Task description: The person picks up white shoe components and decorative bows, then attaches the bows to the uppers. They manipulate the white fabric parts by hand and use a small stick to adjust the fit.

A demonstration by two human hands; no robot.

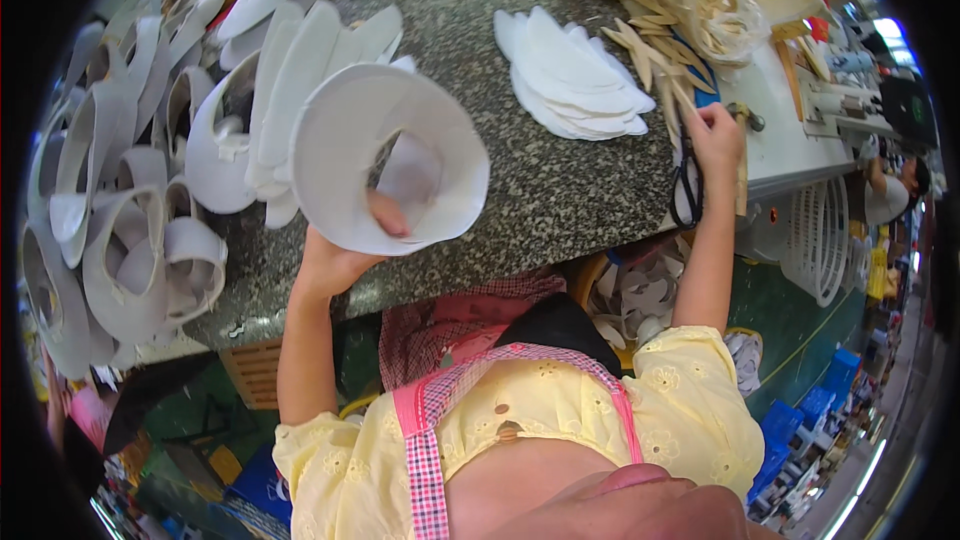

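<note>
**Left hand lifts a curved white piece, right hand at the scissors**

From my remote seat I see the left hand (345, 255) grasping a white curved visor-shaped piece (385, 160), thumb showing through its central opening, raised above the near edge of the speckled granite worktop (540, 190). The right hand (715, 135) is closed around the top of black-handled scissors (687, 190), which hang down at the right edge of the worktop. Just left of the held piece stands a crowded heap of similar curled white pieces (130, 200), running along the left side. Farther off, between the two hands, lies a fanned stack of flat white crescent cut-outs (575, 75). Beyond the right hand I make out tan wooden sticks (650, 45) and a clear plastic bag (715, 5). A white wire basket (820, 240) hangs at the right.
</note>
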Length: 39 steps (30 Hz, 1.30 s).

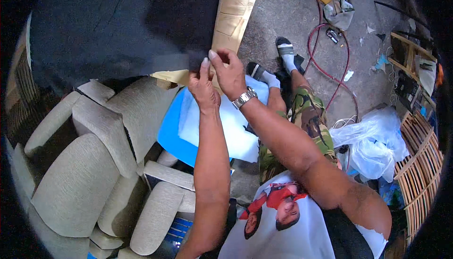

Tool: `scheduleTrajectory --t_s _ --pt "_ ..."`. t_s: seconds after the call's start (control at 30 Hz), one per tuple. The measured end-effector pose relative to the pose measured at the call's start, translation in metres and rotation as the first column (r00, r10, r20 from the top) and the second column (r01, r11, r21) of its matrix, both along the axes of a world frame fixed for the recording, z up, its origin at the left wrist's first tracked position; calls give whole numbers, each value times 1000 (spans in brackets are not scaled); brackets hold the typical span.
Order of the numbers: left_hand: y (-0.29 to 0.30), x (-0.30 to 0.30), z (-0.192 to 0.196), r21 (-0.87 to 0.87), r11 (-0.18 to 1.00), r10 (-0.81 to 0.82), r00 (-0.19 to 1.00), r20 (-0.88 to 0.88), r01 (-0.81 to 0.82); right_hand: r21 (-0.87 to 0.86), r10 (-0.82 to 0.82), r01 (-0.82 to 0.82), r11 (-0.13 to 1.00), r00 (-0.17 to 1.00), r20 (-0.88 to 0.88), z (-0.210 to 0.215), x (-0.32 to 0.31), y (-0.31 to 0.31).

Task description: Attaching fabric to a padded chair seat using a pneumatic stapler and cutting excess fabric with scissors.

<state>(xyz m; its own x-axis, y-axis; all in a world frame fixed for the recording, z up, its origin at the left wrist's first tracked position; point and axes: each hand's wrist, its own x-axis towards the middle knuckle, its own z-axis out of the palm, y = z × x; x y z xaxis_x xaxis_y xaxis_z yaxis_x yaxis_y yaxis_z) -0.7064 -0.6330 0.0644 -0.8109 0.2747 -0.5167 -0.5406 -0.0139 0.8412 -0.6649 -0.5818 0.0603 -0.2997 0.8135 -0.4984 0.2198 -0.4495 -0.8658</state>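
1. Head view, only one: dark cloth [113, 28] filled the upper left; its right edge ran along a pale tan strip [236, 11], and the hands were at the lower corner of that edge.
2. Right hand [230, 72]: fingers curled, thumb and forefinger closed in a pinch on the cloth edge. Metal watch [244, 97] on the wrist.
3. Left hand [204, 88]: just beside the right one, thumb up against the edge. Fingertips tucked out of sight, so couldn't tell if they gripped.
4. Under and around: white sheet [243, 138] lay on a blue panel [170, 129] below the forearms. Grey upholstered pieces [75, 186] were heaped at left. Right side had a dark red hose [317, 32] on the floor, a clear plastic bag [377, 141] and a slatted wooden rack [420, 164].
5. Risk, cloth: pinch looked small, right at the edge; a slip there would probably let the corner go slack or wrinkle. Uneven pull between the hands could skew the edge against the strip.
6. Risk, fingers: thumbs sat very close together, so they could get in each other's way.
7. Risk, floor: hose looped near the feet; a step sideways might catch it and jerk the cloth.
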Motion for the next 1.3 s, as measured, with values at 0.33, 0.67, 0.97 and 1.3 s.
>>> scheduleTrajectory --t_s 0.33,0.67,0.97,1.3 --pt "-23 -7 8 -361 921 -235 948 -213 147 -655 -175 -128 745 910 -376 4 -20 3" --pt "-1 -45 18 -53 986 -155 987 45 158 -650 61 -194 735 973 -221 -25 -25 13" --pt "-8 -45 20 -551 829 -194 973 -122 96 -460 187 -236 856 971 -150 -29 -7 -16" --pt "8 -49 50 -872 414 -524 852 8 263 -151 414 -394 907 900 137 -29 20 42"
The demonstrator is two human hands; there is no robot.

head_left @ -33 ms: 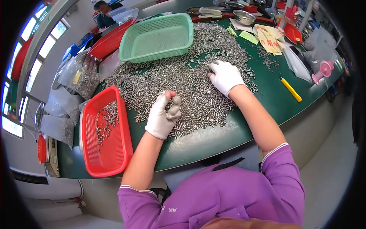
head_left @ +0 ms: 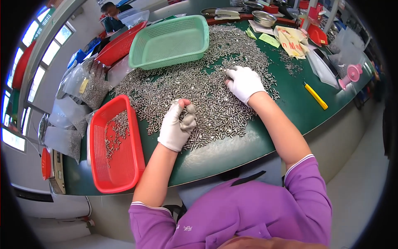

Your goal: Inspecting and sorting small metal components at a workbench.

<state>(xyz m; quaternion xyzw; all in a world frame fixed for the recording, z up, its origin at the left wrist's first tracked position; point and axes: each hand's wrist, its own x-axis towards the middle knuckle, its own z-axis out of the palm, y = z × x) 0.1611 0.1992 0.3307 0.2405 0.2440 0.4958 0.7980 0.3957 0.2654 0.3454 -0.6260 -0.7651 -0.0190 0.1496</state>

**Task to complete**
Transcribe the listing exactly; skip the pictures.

**The answer**
Task description: The person picks up white shoe components and decorative bows, then attaches the bows to the uppers. They manipulate the white fabric parts by hand and use a small stick to adjust the fit.

A demonstration by two human hands; no robot.


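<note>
**Left hand lifts a curved white piece, right hand at the scissors**

From my remote seat I see the left hand (345, 255) grasping a white curved visor-shaped piece (385, 160), thumb showing through its central opening, raised above the near edge of the speckled granite worktop (540, 190). The right hand (715, 135) is closed around the top of black-handled scissors (687, 190), which hang down at the right edge of the worktop. Just left of the held piece stands a crowded heap of similar curled white pieces (130, 200), running along the left side. Farther off, between the two hands, lies a fanned stack of flat white crescent cut-outs (575, 75). Beyond the right hand I make out tan wooden sticks (650, 45) and a clear plastic bag (715, 5). A white wire basket (820, 240) hangs at the right.
</note>
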Length: 39 steps (30 Hz, 1.30 s).


Tool: `scheduleTrajectory --t_s _ --pt "_ ..."`. t_s: seconds after the call's start (control at 30 Hz), one per tuple. The measured end-effector pose relative to the pose measured at the call's start, translation in metres and rotation as the first column (r00, r10, r20 from the top) and the second column (r01, r11, r21) of its matrix, both along the axes of a world frame fixed for the recording, z up, its origin at the left wrist's first tracked position; calls give whole numbers, each value times 1000 (spans in brackets are not scaled); brackets hold the typical span.
Order of the numbers: left_hand: y (-0.29 to 0.30), x (-0.30 to 0.30), z (-0.192 to 0.196), r21 (-0.87 to 0.87), r11 (-0.18 to 1.00), r10 (-0.81 to 0.82), r00 (-0.19 to 1.00), r20 (-0.88 to 0.88), r01 (-0.81 to 0.82); right_hand: r21 (-0.87 to 0.86), r10 (-0.82 to 0.82), r01 (-0.82 to 0.82), r11 (-0.13 to 1.00), r00 (-0.17 to 1.00), r20 (-0.88 to 0.88), z (-0.210 to 0.215), x (-0.32 to 0.31), y (-0.31 to 0.31).

Task description: Attaching fabric to a padded chair seat using a pneumatic stapler and cutting excess fabric with scissors.

<state>(xyz m; its own x-axis, y-axis; all in a world frame fixed for the recording, z up, its origin at the left wrist's first tracked position; point and axes: each hand's wrist, its own x-axis towards the middle knuckle, its own z-axis out of the palm, y = z × x; x y z xaxis_x xaxis_y xaxis_z yaxis_x yaxis_y yaxis_z) -0.7064 -0.6330 0.0644 -0.8109 0.2747 -0.5167 -0.5406 -0.0139 0.8412 -0.6649 -0.5818 0.0603 -0.2997 0.8135 -0.4984 0.2198 -0.4495 -0.8658</state>
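1. Head view, only one: dark cloth [113, 28] filled the upper left; its right edge ran along a pale tan strip [236, 11], and the hands were at the lower corner of that edge.
2. Right hand [230, 72]: fingers curled, thumb and forefinger closed in a pinch on the cloth edge. Metal watch [244, 97] on the wrist.
3. Left hand [204, 88]: just beside the right one, thumb up against the edge. Fingertips tucked out of sight, so couldn't tell if they gripped.
4. Under and around: white sheet [243, 138] lay on a blue panel [170, 129] below the forearms. Grey upholstered pieces [75, 186] were heaped at left. Right side had a dark red hose [317, 32] on the floor, a clear plastic bag [377, 141] and a slatted wooden rack [420, 164].
5. Risk, cloth: pinch looked small, right at the edge; a slip there would probably let the corner go slack or wrinkle. Uneven pull between the hands could skew the edge against the strip.
6. Risk, fingers: thumbs sat very close together, so they could get in each other's way.
7. Risk, floor: hose looped near the feet; a step sideways might catch it and jerk the cloth.
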Motion for the next 1.3 s, as measured, with values at 0.33, 0.67, 0.97 and 1.3 s.
>>> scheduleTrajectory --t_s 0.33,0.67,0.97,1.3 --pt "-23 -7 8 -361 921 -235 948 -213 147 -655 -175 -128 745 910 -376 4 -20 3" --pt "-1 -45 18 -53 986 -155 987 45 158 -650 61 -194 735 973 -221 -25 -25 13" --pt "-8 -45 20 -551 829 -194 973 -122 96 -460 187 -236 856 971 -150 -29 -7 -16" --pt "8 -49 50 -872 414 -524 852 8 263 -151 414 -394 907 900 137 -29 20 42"
The demonstrator is two human hands; there is no robot.

head_left @ -33 ms: 
head_left @ +0 ms: 

Your goal: Inspecting and sorting small metal components at a workbench.

<state>(xyz m; quaternion xyzw; all in a world frame fixed for the recording, z up, its origin at the left wrist's first tracked position; point and axes: each hand's wrist, its own x-axis towards the middle knuckle, its own z-axis out of the palm, y = z × x) 0.1611 0.1992 0.3307 0.2405 0.2440 0.4958 0.7980 0.3957 0.2654 0.3454 -0.6260 -0.7651 -0.0190 0.1496</state>

With the answer given, the exercise is complete.